▸ **What to work on**:
Please filter the listing below and copy out the lines that hold "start".

::::::

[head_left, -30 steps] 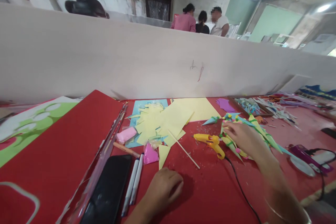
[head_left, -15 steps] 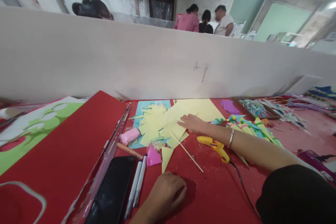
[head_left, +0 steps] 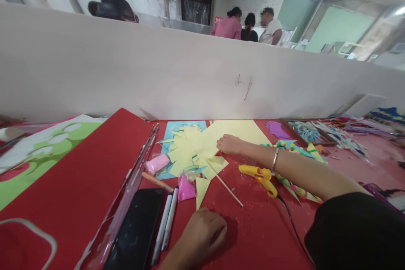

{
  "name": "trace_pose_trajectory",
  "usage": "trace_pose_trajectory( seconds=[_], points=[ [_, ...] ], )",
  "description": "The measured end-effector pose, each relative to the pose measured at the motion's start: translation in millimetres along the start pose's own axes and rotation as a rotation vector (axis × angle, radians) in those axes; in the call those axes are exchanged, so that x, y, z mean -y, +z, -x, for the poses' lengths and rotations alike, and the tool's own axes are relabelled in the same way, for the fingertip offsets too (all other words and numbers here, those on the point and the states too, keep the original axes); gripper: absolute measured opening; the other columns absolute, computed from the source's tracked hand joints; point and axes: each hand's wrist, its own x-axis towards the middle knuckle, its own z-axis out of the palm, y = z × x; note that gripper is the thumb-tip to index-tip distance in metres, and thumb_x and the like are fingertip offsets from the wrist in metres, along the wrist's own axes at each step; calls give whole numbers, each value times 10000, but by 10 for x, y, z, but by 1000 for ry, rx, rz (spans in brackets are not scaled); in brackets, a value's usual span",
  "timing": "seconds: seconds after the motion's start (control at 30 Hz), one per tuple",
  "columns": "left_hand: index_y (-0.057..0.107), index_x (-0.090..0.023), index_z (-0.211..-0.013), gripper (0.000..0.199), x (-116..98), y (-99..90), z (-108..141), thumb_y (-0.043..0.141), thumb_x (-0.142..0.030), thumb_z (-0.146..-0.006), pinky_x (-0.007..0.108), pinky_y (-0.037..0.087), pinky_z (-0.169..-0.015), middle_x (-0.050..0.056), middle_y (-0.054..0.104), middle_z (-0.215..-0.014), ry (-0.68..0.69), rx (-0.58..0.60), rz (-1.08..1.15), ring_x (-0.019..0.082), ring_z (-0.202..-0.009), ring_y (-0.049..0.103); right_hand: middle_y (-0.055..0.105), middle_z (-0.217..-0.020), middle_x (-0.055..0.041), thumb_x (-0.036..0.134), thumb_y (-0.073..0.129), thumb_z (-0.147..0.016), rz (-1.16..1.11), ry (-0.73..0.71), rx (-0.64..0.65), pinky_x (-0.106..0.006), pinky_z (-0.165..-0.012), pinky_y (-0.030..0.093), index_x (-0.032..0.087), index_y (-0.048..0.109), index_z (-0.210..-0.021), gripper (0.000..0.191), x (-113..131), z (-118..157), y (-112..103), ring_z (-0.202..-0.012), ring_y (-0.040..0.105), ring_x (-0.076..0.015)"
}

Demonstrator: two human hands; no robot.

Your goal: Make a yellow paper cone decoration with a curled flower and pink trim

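My right hand (head_left: 229,144), with a bracelet at the wrist, reaches onto the pale yellow paper (head_left: 249,128). Its fingers are curled together at the paper's edge. My left hand (head_left: 205,230) rests on the red table as a loose fist, and nothing shows in it. Just beyond it lies a narrow yellow paper triangle (head_left: 201,190). A thin wooden stick (head_left: 228,187) lies slanted between my hands, its far end on yellow paper. Below my right forearm is a yellow glue gun (head_left: 259,175) with a black cord. Yellow paper scraps (head_left: 183,147) are heaped on a blue sheet (head_left: 164,147).
On the left are a black phone (head_left: 134,228), white markers (head_left: 167,219), packs of pink clay (head_left: 186,186) and a large red board (head_left: 85,164). Decorated paper cones (head_left: 297,187) lie partly under my right arm. A white partition (head_left: 142,67) stands behind; people (head_left: 229,25) are beyond it.
My right hand's fingers, spread flat on the paper before, have drawn together and curled at its edge. Its forearm has shifted slightly up. My left hand stays a fist in the same place.
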Motion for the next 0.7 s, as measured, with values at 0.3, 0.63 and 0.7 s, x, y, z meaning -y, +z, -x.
trace_pose_trajectory(
  seconds=[0.3, 0.63, 0.7],
  points=[
    [535, -176, -687, 153, 2, -22, -17, 432, -147, -796, 241, 300, -539, 8, 623, -631, -15, 8, 45, 123, -564, 548, 632, -866, -135, 54, 385, -824, -58, 408, -255, -258, -567, 344, 94, 572, -865, 196, -382, 149, -586, -777, 574, -204],
    [423, -204, -1152, 399, -29, -152, -43, 516, -297, -775, 323, 414, -798, 80, 575, -1051, -370, -226, 730, 193, -887, 554, 536, -474, 42, 209, 465, -775, -897, 709, -801, -186, -425, 349, 151, 547, -698, 127, 197, 985, -1158, -420, 506, -90],
    [400, -195, -1195, 538, -2, -186, -25, 549, -435, -738, 365, 416, -839, 105, 558, -1113, -397, -281, 954, 233, -951, 547, 515, -416, 45, 300, 459, -795, -1175, 830, -832, -198, -415, 376, 158, 518, -633, 223, 484, 1054, -1065, -375, 498, -93]
  ],
)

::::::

▸ **Result for this task**:
  "description": "The measured end-effector pose, each relative to the pose measured at the motion's start: translation in millimetres along the start pose's own axes and rotation as a rotation vector (axis × angle, radians) in those axes; in the call those axes are exchanged, so that x, y, z mean -y, +z, -x, for the poses' lengths and rotations alike, and the tool's own axes are relabelled in the same way, for the fingertip offsets too (all other words and numbers here, those on the point and the states too, keep the original axes); gripper: absolute measured opening; the other columns absolute, computed from the source's tracked hand joints; point and axes: each hand's wrist, its own x-axis towards the middle knuckle, its own z-axis out of the palm, y = z × x; note that gripper is the thumb-tip to index-tip distance in metres, and thumb_x and the like are fingertip offsets from the wrist in metres, along the wrist's own axes at each step; calls give whole numbers, each value times 10000, but by 10 for x, y, z, but by 1000 for ry, rx, rz (spans in brackets are not scaled); in brackets, a value's usual span",
  "timing": "seconds: seconds after the motion's start (control at 30 Hz), one per tuple",

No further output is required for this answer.